Naquela noite, havia silêncio demais entre o barulho dos pratos. Um silêncio que não era ausência de som, mas excesso de pensamento. Os olhos fugiam, os corações pesavam, e o pão repartido tinha gosto de pressentimento.
Jesus sabia. Sempre soube. Não só das palavras que viriam ou dos pregos que o esperavam, mas da alma de cada um que sentava à mesa. Sabia quem choraria, quem negaria, quem correria. E sabia quem trairia.
Mesmo assim, serviu a ceia.
Judas estava lá. Sentado. Quieto. Talvez mais calado que o costume. Talvez com o bolso pesado demais para quem carrega apenas moedas e culpa. Trinta moedas. O valor de um escravo. O preço que deram ao Inocente.
E o Mestre, sereno como quem já se despediu do mundo, deixou a revelação escapar como quem deixa cair uma lágrima: “Um de vós vai me trair.”
O desconforto foi imediato. Cada discípulo tentou salvar-se na dúvida, como quem se olha no espelho com medo do reflexo. “Senhor, serei eu?” — perguntavam, não para saber, mas para esconder o medo de serem.
Mas Judas foi além. Sabia da resposta e ainda assim perguntou. Talvez esperasse um milagre de si mesmo, uma mudança repentina de coração. Talvez quisesse confirmar que o Mestre sabia, e ainda assim o deixava ali. Talvez — e isso é só suposição — tivesse esperança de não ser tarde demais.
“Tu o dizes.”
A resposta veio como sentença e misericórdia. Não havia grito. Não havia condenação. Só a verdade crua, servida como vinho amargo no fim da ceia.
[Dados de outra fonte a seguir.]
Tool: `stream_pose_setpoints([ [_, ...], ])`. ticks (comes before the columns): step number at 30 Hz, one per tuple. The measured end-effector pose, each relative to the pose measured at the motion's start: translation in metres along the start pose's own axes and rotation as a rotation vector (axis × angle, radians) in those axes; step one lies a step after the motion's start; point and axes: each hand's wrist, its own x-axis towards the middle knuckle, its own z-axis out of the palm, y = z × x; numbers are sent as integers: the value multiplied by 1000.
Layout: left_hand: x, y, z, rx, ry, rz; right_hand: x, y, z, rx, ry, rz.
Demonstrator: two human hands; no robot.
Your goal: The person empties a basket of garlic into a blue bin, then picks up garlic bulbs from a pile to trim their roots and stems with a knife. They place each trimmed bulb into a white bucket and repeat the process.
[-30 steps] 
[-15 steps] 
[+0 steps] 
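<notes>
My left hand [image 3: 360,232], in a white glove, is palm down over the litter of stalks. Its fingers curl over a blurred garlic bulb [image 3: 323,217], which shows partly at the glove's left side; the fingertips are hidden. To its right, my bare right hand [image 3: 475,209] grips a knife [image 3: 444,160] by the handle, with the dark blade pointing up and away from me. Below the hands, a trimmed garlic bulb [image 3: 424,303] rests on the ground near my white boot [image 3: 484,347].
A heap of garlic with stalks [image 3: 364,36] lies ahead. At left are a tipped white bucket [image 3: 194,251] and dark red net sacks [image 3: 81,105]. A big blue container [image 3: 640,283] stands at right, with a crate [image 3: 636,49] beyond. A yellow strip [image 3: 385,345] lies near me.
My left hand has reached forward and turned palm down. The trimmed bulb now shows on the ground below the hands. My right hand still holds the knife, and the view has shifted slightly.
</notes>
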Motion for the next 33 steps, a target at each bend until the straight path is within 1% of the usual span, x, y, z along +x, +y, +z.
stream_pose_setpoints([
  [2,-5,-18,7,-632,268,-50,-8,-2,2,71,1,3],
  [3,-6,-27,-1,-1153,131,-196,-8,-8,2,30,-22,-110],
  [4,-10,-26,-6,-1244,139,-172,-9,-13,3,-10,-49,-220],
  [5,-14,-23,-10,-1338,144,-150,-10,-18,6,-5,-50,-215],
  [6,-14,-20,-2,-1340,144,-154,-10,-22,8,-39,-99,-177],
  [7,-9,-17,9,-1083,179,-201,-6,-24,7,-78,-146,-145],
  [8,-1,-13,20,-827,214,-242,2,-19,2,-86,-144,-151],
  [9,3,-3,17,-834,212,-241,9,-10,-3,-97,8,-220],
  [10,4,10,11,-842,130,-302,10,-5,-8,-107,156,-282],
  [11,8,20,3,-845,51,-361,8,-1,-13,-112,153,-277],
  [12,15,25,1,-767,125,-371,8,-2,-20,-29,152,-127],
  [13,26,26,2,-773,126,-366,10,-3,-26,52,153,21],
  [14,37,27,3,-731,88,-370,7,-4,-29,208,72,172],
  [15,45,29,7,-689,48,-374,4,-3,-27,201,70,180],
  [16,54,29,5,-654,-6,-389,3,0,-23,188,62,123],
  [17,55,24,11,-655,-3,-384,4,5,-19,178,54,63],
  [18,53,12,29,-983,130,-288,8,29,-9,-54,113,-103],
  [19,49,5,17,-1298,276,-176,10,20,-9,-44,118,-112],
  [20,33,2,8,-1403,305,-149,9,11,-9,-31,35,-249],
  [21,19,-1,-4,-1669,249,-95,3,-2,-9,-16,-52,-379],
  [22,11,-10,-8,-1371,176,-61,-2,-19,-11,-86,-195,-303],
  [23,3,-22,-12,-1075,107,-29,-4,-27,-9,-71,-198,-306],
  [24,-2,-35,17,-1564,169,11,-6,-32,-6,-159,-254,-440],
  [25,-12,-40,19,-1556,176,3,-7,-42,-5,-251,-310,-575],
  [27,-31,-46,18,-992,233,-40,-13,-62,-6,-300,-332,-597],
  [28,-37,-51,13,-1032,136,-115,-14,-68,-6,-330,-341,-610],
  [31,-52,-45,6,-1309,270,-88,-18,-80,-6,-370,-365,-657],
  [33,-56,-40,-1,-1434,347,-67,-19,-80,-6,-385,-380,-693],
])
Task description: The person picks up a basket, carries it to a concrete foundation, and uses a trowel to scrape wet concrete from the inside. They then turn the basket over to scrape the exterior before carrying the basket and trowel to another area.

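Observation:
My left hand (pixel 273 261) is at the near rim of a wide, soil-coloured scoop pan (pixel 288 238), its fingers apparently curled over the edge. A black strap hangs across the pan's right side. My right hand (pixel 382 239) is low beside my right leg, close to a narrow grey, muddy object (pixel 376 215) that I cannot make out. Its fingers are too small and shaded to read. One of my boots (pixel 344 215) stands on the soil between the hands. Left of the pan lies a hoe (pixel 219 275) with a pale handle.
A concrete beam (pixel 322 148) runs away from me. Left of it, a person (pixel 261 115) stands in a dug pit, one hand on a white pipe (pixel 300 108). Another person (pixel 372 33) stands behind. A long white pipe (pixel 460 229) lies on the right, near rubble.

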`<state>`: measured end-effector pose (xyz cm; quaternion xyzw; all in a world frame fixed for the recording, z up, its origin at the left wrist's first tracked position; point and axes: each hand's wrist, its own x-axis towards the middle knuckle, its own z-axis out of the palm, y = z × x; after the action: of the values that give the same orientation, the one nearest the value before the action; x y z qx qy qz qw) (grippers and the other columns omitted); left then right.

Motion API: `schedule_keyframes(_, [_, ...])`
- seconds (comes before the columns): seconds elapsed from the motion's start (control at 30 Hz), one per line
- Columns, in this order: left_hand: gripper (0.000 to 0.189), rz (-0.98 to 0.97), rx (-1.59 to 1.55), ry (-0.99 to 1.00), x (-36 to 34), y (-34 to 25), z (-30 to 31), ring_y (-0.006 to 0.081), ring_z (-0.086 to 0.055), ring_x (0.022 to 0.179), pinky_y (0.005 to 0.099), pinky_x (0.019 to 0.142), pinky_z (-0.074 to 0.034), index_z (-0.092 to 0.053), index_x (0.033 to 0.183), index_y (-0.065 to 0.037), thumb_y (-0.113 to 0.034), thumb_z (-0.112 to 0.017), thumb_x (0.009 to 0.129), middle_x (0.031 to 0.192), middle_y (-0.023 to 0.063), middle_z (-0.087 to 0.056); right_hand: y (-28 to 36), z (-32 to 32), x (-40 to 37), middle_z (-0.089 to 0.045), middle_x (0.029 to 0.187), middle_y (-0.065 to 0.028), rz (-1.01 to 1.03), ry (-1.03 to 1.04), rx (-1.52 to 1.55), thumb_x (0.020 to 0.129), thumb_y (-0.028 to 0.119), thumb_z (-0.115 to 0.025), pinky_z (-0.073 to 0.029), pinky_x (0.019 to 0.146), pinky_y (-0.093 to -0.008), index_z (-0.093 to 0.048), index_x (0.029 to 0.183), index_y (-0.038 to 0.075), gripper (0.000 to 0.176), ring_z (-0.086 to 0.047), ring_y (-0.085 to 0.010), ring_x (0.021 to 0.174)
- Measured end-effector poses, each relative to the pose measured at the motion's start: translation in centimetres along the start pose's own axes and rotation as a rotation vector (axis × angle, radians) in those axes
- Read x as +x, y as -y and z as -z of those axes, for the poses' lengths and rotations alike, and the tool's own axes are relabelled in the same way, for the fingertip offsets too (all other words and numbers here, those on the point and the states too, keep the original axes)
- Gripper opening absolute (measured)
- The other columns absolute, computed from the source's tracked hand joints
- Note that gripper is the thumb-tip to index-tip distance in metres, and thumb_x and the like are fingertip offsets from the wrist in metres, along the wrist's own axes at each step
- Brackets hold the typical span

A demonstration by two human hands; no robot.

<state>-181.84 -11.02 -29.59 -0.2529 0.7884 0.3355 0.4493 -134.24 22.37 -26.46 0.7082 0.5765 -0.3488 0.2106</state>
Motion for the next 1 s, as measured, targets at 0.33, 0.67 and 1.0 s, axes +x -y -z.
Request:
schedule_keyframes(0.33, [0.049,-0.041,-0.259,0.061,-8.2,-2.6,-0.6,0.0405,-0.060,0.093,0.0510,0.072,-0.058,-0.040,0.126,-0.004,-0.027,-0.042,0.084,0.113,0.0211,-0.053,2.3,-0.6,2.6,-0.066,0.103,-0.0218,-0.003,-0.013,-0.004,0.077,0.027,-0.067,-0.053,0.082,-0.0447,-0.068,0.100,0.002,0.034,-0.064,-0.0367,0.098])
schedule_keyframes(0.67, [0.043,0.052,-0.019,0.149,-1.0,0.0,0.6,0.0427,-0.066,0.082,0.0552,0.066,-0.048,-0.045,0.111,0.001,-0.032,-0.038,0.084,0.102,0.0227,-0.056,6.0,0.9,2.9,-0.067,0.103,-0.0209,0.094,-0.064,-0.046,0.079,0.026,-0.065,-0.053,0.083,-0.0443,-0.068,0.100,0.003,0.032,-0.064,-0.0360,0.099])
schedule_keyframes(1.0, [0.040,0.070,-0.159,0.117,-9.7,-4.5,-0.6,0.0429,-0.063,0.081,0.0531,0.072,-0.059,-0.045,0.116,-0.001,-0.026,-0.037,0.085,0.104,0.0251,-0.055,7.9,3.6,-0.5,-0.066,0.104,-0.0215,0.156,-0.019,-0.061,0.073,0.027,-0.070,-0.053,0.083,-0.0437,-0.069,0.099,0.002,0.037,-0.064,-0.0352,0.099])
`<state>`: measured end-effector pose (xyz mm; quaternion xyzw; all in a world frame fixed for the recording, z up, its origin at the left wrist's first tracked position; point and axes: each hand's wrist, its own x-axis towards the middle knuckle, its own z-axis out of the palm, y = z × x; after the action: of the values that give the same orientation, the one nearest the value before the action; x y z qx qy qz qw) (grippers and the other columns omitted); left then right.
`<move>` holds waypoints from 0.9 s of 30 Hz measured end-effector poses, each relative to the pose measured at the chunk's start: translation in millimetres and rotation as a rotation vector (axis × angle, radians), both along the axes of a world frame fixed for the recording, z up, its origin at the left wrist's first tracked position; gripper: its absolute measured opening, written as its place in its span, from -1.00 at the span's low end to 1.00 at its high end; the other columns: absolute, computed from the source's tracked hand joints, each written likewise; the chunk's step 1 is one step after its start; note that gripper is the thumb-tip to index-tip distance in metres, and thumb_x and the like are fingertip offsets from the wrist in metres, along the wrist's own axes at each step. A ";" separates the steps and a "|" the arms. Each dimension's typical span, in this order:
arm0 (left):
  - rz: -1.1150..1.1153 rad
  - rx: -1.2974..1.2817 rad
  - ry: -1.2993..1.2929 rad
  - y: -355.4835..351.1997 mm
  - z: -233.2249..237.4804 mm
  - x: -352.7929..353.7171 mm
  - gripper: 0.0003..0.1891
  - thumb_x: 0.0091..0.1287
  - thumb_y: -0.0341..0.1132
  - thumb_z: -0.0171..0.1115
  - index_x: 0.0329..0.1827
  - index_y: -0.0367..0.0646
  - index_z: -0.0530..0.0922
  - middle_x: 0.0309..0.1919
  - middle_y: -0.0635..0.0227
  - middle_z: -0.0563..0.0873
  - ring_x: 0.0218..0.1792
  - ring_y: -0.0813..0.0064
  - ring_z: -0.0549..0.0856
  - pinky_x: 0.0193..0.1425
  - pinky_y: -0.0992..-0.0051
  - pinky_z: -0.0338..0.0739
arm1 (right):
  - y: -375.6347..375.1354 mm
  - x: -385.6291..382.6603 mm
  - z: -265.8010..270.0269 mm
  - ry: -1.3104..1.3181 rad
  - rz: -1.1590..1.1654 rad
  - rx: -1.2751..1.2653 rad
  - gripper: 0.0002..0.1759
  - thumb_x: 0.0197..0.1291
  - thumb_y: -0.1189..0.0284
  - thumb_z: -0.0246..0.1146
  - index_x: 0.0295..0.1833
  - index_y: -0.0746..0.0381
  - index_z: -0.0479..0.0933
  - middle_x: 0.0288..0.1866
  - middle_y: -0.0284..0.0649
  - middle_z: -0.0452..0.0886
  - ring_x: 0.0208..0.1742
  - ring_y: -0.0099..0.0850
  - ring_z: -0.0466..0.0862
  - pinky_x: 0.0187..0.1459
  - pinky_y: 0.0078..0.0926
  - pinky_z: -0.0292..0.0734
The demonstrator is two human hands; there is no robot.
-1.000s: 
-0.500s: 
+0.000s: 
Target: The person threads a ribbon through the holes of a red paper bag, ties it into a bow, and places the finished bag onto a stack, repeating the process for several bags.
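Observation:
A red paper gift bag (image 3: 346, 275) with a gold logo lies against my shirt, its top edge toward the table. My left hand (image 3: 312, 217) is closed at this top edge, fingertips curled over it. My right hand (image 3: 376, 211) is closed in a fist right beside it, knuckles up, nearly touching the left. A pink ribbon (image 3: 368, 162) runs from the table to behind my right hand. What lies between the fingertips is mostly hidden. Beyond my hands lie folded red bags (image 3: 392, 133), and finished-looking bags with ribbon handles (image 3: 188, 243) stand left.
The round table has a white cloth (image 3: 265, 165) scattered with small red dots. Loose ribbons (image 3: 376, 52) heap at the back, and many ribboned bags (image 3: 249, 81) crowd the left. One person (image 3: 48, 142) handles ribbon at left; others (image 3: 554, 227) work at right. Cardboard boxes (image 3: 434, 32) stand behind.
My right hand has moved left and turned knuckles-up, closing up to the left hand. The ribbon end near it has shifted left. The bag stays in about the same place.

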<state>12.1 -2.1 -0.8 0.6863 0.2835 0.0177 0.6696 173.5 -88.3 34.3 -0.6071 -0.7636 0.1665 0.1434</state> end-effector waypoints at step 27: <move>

A traição nunca começa com as moedas. Começa antes, no coração que se distancia, no gesto que esfria, na fé que se acomoda. Judas não traiu por avareza. Traiu por não entender o que era estar à mesa com o Amor.
E nós? Não estamos todos à mesa também? Não perguntamos, de vez em quando, “Senhor, serei eu?”, esperando que não, torcendo para que não, mas com a pontada incômoda de que talvez sim?
A ceia continua. O pão é partido. O Amor insiste.
E o prato? O prato ainda está ali, compartilhado entre irmãos — e, quem sabe, entre traidores arrependidos.